§ **Exercise requirements**
Go to the line below containing "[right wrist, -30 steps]" and print exactly from there through the line containing "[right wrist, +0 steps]", both included. Print nothing else.

§ **Provided data**
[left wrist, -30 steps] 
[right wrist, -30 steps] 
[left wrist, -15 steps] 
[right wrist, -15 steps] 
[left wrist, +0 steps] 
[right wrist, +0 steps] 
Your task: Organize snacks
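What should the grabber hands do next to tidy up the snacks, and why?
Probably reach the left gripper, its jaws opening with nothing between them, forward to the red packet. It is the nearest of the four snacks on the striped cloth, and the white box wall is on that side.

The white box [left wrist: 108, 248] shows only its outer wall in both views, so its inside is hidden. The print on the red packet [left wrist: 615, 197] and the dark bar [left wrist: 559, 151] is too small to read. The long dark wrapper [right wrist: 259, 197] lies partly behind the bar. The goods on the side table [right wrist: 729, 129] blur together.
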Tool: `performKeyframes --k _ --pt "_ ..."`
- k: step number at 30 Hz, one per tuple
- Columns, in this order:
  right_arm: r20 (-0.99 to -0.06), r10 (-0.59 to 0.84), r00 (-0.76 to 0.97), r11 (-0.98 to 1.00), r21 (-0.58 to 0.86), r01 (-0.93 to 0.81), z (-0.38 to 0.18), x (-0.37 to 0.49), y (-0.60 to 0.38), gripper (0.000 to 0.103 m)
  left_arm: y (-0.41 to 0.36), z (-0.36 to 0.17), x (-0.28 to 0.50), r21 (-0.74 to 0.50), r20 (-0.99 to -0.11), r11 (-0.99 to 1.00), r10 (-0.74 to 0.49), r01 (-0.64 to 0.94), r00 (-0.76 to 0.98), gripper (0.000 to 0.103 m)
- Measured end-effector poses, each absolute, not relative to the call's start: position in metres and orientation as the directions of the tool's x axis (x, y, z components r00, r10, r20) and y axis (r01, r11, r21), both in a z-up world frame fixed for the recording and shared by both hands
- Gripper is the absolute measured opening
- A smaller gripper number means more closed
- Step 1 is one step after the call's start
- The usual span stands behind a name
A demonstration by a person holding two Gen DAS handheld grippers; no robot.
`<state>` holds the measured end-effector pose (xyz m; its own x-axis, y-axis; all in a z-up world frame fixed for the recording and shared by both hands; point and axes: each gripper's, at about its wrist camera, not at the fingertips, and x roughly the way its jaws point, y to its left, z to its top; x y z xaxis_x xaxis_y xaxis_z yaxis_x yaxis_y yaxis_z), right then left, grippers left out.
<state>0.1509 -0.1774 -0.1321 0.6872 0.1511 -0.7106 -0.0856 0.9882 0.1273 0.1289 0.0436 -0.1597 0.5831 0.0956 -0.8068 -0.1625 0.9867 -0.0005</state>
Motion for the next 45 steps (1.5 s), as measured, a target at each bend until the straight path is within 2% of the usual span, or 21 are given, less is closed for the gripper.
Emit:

§ **Problem solution**
[right wrist, -30 steps] 
[left wrist, -15 steps] 
[right wrist, -15 steps] 
[left wrist, +0 steps] 
[right wrist, +0 steps] 

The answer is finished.